Keep only the lines from the start of the data through the line containing "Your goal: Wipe", and output them exactly.

**Dataset extract:**

----------

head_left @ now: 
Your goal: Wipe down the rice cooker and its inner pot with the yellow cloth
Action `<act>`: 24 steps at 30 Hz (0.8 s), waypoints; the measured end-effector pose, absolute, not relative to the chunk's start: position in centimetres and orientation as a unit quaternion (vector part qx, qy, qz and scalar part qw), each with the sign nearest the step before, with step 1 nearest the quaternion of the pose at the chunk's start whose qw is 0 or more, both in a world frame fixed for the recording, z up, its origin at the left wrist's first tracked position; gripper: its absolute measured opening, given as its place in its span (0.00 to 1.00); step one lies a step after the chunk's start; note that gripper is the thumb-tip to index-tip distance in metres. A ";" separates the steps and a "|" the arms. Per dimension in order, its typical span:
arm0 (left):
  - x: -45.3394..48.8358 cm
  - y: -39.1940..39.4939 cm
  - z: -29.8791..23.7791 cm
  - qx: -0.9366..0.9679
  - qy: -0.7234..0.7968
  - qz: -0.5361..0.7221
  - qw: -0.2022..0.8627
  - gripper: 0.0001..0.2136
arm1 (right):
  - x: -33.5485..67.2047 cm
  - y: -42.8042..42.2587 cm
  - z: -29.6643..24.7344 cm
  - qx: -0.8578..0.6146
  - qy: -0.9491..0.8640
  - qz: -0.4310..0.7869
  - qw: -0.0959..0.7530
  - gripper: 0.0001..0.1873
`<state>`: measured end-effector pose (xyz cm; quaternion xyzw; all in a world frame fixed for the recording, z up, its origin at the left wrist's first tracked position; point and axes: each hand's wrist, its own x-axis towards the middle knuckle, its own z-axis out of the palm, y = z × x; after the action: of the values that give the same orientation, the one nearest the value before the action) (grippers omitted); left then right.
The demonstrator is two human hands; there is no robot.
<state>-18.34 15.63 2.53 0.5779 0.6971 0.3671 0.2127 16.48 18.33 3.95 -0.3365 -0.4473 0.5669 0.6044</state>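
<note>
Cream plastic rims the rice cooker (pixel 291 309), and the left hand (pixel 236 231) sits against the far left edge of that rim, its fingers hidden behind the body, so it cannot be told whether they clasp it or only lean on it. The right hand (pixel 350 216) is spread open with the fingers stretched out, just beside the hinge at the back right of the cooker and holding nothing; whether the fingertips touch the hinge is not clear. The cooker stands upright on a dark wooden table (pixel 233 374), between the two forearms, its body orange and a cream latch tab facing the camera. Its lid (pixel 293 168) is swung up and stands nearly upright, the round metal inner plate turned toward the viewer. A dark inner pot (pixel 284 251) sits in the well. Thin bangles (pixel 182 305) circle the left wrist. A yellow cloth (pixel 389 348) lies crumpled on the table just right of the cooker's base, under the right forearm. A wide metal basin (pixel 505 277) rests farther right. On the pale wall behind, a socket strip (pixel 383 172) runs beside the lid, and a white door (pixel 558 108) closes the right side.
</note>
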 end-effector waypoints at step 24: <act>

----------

**Result below:**
head_left @ now: 
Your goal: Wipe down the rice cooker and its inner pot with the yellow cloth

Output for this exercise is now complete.